И перед глазами вовсе не замок и проклятый неправильный ключ.
Перед глазами толчки — мелкие, медленные, напористые. Которые только вперёд. Которые не то болью, не то одуревшим экстазом по всему телу отзываются. Которые с образом федерала вообще не вяжутся — этот, кажется, медленно и мелко вообще не умеет. Этот умеет безрассудно и глубоко до темени в глазах — вот так же, как Шань сейчас наконец загоняет ключ в ебучую выбоину. И не видит нихрена, потому что перед глазами реально темень. Отвечает, чисто на характере, наваливаясь на дверь, которая тут же поддается:
— Ты меня двери открывать учишь или…
Шаг. Ещё шаг. И ещё несколько для профилактики, пока глаза видеть, хоть и смутно, но начинают. Шань не поворачивается и свет в доме не включает. Только злобно смотрит на окно, которое полосует дождем и свет от него тусклый, едва различимый.
Позади дверь захлопывается медленно и шагов не слышно. Слышно только дрожащее сердце за клеткой ребер: пожалуйста, не отвечай. Нахуй забудь вообще. Сторожи дверь цепной псиной и ничего не говори, будь уж, блядь, так любезен. Слышно только бой дождя о стекла, точно тот их выбить к хуям пытается. Слышно только тихое и серьёзное:
— Или.
И воздух из лёгких выбивает напрочь. Да чего уж там — душу нахуй вытрясает от одного только слова. Слова тихого. Слова серьёзного. Слова, которое вовсе не о дверях и не о ключах.
Или.
Или Шаню просто кажется.
Или Шань уже просто — хотя просто у него никогда не бывает — сходит с ума.

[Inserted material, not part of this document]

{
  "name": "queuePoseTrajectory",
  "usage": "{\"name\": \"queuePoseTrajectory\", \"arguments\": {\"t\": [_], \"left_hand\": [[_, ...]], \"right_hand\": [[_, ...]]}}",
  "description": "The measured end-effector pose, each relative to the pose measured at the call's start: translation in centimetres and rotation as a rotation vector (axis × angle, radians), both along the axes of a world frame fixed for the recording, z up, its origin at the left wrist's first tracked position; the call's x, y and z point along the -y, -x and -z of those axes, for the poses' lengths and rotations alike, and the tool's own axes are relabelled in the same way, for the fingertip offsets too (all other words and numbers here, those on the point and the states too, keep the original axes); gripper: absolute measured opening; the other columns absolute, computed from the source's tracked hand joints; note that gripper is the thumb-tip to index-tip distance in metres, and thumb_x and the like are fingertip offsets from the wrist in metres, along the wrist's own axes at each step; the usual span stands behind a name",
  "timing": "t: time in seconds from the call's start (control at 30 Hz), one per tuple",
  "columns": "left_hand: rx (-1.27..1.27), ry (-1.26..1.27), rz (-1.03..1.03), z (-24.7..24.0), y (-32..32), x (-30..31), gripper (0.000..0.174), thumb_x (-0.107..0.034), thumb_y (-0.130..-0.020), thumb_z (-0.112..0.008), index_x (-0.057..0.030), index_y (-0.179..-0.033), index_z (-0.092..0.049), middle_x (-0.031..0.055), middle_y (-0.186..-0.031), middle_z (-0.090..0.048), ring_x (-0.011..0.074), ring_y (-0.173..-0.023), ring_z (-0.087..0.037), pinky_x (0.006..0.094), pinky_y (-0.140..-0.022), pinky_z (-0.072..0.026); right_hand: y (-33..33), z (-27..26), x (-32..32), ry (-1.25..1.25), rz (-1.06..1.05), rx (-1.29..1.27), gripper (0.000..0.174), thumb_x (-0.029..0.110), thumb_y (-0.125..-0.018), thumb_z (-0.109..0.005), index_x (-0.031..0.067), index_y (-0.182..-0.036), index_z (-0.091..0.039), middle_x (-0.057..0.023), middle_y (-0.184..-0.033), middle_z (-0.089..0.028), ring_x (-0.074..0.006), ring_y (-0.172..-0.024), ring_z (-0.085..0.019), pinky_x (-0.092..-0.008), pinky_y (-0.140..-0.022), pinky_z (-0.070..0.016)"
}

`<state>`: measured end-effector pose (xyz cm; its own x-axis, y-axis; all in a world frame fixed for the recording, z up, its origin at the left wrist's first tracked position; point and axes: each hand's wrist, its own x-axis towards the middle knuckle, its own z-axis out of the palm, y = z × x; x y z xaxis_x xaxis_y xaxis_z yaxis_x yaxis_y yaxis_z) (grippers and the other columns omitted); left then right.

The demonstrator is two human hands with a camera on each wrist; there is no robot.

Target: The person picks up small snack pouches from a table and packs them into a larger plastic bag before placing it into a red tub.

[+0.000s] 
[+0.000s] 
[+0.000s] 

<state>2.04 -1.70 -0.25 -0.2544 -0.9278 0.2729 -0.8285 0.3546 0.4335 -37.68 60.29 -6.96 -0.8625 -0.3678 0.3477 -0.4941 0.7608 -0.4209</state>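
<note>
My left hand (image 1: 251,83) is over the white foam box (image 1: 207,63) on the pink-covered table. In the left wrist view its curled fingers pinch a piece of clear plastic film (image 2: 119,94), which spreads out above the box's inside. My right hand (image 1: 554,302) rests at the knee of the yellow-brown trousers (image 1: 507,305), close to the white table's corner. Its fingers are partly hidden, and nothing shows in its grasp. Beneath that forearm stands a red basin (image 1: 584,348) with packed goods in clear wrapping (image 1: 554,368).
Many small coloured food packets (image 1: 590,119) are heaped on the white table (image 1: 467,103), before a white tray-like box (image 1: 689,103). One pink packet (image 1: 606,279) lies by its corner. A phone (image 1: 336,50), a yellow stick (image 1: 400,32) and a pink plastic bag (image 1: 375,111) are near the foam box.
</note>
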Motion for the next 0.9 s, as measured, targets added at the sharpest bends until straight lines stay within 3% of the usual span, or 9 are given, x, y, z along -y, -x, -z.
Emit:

Он фыркает раздражённо, указывает куда-то в сторону, даже не видя в какую. Быть может, он вообще в стену тычет:
— Не таскайся за мной. Иди проверь чё-нить по делу, а я на кухню.
И резко, почти на ощупь сворачивает к столбу угасающего света, что из кухни виден. Не оборачивается, не давая себя роботизированному в ловушку захватить. Опять. Снова.
И дверь за собой захлопывает так, что резное остекление в ней жалобно звенеть начинает. Но это нихуя по сравнению с тем, как в ушах до сих пор звенит голос федерала. Ничто по сравнению с тем, как в собственном теле звенит вибрацией по костям его энергия. Ничто так ещё не выматывало Шаня, как он.
Не привлекало, отталкивая.
Не тащило за шкирку натянутым поводком в ебаный обрыв.
Не заносило настолько, чтобы на один только голос реагировать едким возбуждением.
Пиздец просто. И пиздец на этом не заканчивается. Потому что в кухне чисто, не считая грязевых следов, где угадываются собственные и его — его, Тяня, следы — тоже. В кухне едва тянет едой, которую тут готовили до того, как. До того, как готовить больше не было возможности, да и не для кого уже.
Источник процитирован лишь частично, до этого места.